Hacker News new | ask | show | jobs
by Newtopian 3071 days ago
We had a similar service 20-30 years ago operating mostly out of Quebec and Ontario (Canada). Sadly regulators did not see it very kindly (http://www.cbc.ca/news/canada/province-stops-allo-stop-1.211...). Story does not say though how thik was the kraft envelop that was exchanged, if there was ever such exchange, or was just an overzealous civil servant. The service had been operating for some time already and was quite successful and popular. That decision came out of nowhere and the service was forced to stop operations.
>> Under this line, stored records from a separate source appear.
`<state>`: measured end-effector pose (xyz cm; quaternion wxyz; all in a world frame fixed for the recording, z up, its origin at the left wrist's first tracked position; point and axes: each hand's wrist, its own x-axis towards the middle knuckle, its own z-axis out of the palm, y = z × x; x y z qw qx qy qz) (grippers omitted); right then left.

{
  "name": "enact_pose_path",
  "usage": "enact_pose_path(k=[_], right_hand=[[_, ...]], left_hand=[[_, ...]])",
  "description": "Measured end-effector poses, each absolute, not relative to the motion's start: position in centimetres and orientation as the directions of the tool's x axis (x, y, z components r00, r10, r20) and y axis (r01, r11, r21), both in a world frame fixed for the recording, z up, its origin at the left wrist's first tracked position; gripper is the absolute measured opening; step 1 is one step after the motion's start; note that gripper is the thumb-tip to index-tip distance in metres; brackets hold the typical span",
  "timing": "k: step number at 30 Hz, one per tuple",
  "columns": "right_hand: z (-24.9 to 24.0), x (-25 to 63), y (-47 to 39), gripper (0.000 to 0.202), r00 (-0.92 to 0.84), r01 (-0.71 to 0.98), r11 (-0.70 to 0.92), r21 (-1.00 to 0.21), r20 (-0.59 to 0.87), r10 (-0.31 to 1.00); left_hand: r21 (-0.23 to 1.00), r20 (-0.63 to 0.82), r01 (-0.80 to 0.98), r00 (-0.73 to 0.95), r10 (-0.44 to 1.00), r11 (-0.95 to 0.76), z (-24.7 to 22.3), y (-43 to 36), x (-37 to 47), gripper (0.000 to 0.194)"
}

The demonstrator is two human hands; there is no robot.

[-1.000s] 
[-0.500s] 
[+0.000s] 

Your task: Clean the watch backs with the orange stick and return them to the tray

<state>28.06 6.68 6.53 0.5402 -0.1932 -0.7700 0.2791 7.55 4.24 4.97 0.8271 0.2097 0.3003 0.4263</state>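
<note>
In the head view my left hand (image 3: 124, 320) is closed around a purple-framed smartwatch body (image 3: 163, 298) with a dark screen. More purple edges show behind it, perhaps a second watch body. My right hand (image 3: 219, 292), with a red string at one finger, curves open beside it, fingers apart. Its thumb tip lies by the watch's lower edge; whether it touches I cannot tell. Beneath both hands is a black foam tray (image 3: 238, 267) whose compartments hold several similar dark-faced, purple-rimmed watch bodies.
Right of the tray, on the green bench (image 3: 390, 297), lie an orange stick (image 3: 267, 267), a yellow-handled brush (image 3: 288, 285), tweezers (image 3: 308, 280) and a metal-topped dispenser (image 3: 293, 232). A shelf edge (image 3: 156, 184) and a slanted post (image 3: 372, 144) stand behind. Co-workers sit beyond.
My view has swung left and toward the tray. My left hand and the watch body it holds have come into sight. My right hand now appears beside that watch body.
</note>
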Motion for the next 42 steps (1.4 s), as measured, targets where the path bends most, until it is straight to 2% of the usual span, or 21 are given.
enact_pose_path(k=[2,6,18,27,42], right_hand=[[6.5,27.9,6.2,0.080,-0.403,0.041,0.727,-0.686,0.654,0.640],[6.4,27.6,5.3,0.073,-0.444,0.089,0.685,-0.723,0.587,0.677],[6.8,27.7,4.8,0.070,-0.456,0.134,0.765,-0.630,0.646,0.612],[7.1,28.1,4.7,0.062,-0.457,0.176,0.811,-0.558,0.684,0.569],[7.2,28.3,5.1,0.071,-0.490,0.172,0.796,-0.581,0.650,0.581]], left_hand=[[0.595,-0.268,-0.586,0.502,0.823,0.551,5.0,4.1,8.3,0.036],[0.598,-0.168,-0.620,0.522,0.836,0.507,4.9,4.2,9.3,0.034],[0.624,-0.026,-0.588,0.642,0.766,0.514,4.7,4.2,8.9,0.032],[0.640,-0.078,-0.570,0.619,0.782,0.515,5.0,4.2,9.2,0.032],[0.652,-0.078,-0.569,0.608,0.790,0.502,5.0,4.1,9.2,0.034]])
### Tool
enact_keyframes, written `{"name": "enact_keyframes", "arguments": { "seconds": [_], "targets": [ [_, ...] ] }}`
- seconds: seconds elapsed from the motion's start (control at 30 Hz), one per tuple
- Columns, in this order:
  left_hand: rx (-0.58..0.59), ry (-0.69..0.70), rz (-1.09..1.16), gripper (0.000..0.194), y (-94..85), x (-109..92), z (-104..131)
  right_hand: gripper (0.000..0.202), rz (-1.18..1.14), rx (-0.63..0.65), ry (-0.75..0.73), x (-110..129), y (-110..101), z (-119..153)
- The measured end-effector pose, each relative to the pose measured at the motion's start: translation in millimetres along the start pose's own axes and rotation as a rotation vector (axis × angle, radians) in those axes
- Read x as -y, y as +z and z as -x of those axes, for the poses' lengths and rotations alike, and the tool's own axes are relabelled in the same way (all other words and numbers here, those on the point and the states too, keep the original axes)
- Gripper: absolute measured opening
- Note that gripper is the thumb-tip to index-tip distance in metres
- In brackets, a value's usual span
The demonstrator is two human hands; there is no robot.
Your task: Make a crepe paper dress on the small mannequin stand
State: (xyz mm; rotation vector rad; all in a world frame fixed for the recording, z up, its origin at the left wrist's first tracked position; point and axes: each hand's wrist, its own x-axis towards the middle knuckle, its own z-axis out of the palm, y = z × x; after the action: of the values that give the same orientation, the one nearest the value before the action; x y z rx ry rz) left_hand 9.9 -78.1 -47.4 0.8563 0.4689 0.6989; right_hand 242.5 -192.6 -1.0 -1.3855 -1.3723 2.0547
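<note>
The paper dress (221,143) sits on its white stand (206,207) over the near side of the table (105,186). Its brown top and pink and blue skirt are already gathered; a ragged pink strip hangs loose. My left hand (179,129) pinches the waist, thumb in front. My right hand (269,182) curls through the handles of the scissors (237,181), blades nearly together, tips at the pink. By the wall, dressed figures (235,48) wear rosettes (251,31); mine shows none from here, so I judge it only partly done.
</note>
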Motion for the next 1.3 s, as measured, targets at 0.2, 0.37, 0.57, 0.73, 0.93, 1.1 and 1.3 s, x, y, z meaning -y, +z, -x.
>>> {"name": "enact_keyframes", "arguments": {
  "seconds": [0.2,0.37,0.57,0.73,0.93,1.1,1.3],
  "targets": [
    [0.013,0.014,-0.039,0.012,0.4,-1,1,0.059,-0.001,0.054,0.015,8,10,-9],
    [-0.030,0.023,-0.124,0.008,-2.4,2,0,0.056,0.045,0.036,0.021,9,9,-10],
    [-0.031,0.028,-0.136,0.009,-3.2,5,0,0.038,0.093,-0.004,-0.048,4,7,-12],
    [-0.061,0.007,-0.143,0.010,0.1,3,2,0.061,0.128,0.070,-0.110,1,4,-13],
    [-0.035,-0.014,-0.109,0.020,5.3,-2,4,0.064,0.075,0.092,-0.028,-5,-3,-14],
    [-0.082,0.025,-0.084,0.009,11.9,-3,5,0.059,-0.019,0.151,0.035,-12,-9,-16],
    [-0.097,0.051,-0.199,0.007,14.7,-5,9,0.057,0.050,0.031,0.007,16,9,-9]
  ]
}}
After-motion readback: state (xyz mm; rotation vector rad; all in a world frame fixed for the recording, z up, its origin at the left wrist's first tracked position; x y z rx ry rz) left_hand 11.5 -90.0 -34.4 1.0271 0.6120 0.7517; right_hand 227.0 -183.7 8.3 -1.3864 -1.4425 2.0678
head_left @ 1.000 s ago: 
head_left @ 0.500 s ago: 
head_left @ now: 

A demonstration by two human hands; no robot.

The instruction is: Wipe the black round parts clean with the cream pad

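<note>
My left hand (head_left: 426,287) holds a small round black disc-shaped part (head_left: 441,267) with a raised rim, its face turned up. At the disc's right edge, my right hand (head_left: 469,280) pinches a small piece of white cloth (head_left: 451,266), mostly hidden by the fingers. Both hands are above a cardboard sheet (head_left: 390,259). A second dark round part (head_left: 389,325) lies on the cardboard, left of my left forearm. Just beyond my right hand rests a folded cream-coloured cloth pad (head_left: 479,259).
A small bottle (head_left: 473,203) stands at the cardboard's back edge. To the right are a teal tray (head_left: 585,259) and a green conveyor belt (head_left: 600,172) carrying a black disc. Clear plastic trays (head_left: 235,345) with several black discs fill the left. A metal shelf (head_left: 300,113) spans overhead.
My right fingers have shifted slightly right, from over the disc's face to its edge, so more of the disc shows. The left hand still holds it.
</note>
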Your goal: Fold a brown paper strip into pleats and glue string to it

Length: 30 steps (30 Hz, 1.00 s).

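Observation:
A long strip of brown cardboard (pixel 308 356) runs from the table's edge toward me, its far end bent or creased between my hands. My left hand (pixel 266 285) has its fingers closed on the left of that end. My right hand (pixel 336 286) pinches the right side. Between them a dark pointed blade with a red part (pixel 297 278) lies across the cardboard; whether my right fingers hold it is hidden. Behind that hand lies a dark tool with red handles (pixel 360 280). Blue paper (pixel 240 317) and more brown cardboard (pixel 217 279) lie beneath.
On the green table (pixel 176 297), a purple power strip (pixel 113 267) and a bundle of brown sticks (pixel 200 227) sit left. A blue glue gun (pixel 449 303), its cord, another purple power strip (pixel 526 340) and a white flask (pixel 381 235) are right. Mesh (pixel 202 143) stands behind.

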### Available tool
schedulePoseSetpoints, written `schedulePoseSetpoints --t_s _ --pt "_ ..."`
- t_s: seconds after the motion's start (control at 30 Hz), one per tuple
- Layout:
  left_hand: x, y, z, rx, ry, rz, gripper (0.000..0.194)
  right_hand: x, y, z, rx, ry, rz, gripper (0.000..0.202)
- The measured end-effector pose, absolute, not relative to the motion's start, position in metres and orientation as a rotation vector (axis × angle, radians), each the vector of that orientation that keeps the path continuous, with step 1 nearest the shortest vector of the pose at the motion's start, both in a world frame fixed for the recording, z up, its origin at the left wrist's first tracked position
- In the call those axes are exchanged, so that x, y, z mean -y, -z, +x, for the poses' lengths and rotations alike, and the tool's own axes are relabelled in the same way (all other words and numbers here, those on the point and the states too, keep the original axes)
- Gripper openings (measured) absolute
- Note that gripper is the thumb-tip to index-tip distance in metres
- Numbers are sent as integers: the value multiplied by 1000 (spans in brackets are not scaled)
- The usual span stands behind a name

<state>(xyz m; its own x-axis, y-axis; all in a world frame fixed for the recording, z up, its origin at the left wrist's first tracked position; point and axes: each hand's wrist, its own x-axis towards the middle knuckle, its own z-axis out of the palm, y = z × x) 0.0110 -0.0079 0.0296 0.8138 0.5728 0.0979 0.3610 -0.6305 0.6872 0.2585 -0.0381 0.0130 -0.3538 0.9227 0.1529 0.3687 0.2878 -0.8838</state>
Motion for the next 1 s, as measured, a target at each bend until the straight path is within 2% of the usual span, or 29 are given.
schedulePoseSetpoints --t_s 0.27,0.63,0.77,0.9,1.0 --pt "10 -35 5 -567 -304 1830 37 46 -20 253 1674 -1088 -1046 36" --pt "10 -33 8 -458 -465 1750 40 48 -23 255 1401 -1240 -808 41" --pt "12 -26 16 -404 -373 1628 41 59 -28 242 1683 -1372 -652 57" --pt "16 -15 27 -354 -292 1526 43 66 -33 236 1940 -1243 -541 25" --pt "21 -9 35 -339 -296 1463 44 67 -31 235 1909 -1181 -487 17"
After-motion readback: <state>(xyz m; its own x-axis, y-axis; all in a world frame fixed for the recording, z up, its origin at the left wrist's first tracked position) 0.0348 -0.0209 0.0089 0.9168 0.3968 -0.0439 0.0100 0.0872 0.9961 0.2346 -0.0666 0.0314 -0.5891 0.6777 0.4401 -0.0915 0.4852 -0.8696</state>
All this well before smart phones apps and the web... well technically the web was present but the service had started well before that and was mostly operating with phone calls to an actual office and bulletin boards and such.

For Allo-Stop yes there was exchange of money but the amounts were such that it would be barely more than the split expenses for gas for the trip.

Wonder if this will be allowed, seeing how Uber is being forced to get taxi licences and such for it's drivers, I doubt this will go very far around here.

2 comments

In British Columbia, I'm sure the taxi lobby is already lining the pockets of politicians to prevent Waze Carpool from happening.
>The board found the Montreal-based company was illegally competing with the Voyageur, Greyhound and Trentway bus companies.

>Felix D'Mello is with the Ontario Highway Transport Board, which controls passenger transportation in the province. He says because money is exchanged, it's a public transportation service, and that breaks the rules.

What a revolting crock of crap - politicians outright protecting established business interests. I guess in such locations Google can still implement a free service, and let users settle the price themselves, it's suboptimal but regulators can't outright kill it, unlike Uber.